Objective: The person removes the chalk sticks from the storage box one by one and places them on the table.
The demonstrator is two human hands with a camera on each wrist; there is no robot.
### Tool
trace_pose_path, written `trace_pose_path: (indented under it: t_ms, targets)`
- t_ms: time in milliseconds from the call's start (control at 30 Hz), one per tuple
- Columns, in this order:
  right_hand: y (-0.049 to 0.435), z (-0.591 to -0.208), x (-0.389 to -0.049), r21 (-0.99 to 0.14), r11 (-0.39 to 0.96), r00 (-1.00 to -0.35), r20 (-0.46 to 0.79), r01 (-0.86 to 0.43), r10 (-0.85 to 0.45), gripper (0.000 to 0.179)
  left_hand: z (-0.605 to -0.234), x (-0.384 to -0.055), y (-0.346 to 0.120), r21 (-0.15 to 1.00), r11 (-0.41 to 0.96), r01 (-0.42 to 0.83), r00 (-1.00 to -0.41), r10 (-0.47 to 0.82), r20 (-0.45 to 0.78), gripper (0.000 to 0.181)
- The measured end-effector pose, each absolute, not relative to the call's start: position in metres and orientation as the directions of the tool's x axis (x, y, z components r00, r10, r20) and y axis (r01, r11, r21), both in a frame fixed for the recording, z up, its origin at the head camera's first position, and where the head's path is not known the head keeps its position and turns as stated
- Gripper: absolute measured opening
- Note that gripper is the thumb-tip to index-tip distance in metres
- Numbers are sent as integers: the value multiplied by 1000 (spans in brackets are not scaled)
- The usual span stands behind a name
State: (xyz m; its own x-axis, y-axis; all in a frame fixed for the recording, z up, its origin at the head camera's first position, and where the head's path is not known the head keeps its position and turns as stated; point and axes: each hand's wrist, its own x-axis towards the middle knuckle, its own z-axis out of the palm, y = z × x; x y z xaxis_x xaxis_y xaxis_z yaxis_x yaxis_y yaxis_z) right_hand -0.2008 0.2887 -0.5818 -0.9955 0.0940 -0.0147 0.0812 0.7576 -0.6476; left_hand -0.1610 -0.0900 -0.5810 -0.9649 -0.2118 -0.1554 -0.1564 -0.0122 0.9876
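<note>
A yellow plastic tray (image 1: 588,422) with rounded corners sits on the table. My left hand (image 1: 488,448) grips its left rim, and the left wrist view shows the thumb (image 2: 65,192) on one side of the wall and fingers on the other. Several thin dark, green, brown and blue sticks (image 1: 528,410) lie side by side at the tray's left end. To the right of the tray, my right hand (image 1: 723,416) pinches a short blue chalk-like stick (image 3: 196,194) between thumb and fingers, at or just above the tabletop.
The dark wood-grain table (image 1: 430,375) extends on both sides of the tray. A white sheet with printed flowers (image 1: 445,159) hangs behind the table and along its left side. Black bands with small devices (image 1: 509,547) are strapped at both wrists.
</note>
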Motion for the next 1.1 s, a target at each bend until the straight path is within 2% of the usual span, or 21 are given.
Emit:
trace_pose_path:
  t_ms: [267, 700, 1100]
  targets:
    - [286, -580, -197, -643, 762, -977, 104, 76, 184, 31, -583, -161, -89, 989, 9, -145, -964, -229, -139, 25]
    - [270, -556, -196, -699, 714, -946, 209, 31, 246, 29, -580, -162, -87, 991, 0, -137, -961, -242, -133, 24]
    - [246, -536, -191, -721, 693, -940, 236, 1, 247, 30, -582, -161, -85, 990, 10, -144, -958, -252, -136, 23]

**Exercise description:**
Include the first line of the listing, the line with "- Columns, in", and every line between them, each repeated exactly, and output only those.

**Exercise response:**
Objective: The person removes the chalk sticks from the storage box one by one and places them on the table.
The demonstrator is two human hands with a camera on each wrist; there is no robot.
### Tool
trace_pose_path, written `trace_pose_path: (indented under it: t_ms, targets)`
- t_ms: time in milliseconds from the call's start (control at 30 Hz), one per tuple
- Columns, in this order:

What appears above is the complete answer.